___ Supplied data ___
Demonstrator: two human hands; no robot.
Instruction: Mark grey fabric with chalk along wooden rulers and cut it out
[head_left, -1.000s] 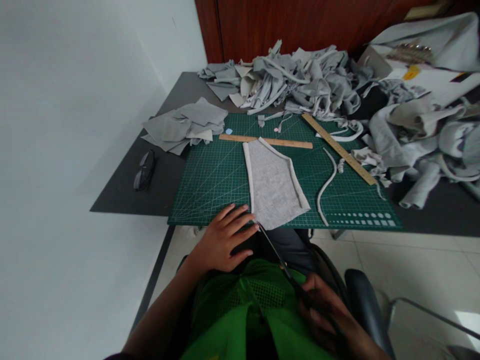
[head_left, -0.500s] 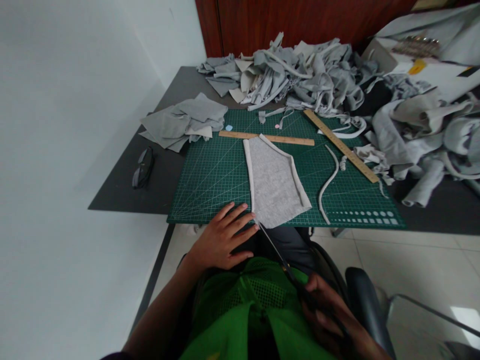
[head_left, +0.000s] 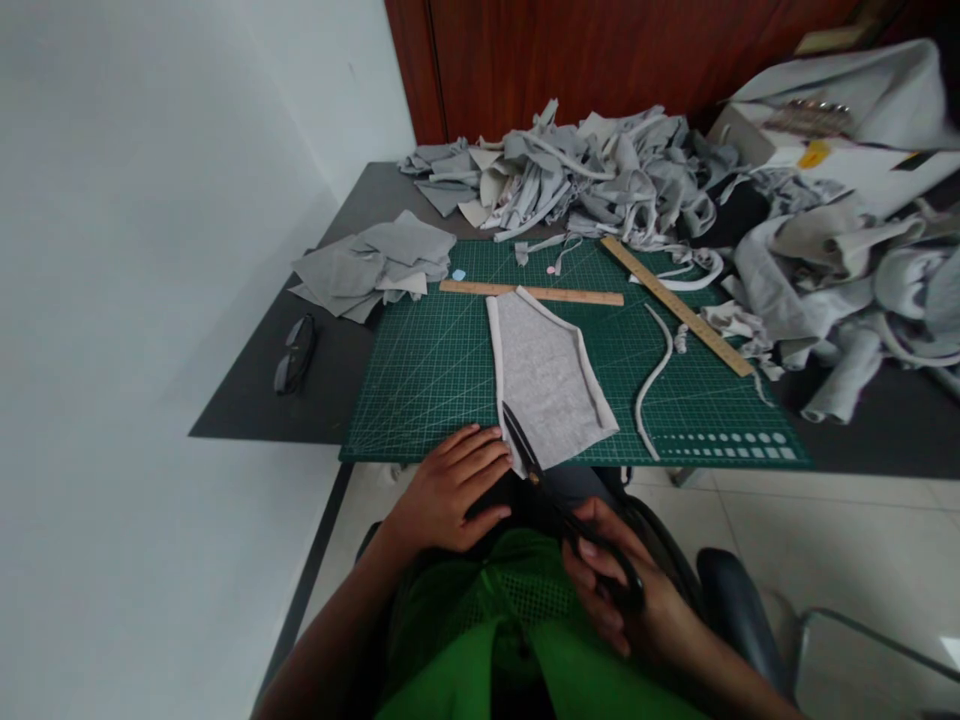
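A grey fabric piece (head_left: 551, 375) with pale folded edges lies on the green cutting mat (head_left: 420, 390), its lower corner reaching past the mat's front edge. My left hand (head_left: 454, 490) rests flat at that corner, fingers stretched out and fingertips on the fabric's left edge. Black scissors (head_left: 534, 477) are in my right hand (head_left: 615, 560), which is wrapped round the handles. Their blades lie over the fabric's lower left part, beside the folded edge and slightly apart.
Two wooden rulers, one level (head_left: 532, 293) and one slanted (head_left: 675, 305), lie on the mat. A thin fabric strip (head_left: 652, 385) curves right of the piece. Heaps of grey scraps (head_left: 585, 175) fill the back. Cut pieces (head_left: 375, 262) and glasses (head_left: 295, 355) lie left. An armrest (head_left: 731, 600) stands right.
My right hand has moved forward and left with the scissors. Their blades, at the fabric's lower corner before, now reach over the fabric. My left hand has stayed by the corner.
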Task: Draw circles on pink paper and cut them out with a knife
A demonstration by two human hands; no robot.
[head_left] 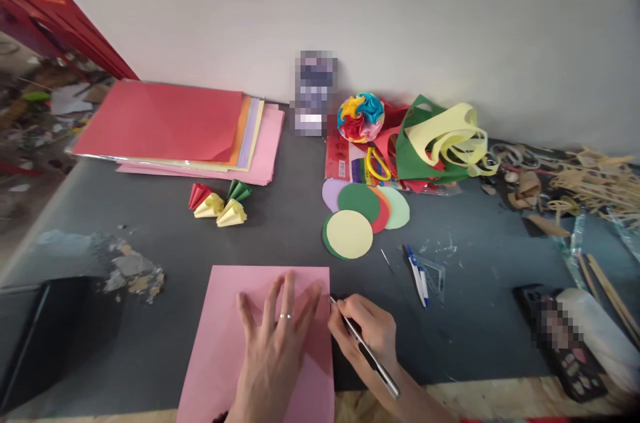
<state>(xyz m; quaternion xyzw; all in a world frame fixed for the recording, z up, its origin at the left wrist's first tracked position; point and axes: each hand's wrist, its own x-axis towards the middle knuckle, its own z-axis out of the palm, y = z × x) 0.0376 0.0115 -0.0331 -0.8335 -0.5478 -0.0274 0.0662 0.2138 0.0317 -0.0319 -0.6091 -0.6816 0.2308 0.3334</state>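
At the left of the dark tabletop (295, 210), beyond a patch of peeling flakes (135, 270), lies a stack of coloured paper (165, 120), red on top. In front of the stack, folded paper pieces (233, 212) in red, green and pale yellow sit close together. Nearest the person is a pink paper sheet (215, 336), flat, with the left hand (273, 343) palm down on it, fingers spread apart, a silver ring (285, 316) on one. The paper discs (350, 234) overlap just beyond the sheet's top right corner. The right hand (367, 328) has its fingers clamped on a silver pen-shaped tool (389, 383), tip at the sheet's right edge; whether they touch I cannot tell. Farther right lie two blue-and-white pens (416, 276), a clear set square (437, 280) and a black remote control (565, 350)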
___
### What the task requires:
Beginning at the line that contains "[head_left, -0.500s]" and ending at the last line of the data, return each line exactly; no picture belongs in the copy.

### Result of this task:
[head_left, -0.500s] 
[head_left, +0.000s] 
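A grey fabric piece (head_left: 551, 375) with pale folded edges lies on the green cutting mat (head_left: 420, 390), its lower corner reaching past the mat's front edge. My left hand (head_left: 454, 490) rests flat at that corner, fingers stretched out and fingertips on the fabric's left edge. Black scissors (head_left: 534, 477) are in my right hand (head_left: 615, 560), which is wrapped round the handles. Their blades lie over the fabric's lower left part, beside the folded edge and slightly apart.
Two wooden rulers, one level (head_left: 532, 293) and one slanted (head_left: 675, 305), lie on the mat. A thin fabric strip (head_left: 652, 385) curves right of the piece. Heaps of grey scraps (head_left: 585, 175) fill the back. Cut pieces (head_left: 375, 262) and glasses (head_left: 295, 355) lie left. An armrest (head_left: 731, 600) stands right.
My right hand has moved forward and left with the scissors. Their blades, at the fabric's lower corner before, now reach over the fabric. My left hand has stayed by the corner.
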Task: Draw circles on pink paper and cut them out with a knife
A demonstration by two human hands; no robot.
[head_left] 
<state>(xyz m; quaternion xyzw; all in a world frame fixed for the recording, z up, its origin at the left wrist's first tracked position; point and axes: each hand's wrist, its own x-axis towards the middle knuckle, its own z-axis out of the palm, y = z × x) 0.0376 0.0115 -0.0331 -0.8335 -0.5478 -0.0274 0.0662 0.2138 0.0317 -0.0319 -0.6091 -0.6816 0.2308 0.3334</state>
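At the left of the dark tabletop (295, 210), beyond a patch of peeling flakes (135, 270), lies a stack of coloured paper (165, 120), red on top. In front of the stack, folded paper pieces (233, 212) in red, green and pale yellow sit close together. Nearest the person is a pink paper sheet (215, 336), flat, with the left hand (273, 343) palm down on it, fingers spread apart, a silver ring (285, 316) on one. The paper discs (350, 234) overlap just beyond the sheet's top right corner. The right hand (367, 328) has its fingers clamped on a silver pen-shaped tool (389, 383), tip at the sheet's right edge; whether they touch I cannot tell. Farther right lie two blue-and-white pens (416, 276), a clear set square (437, 280) and a black remote control (565, 350)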

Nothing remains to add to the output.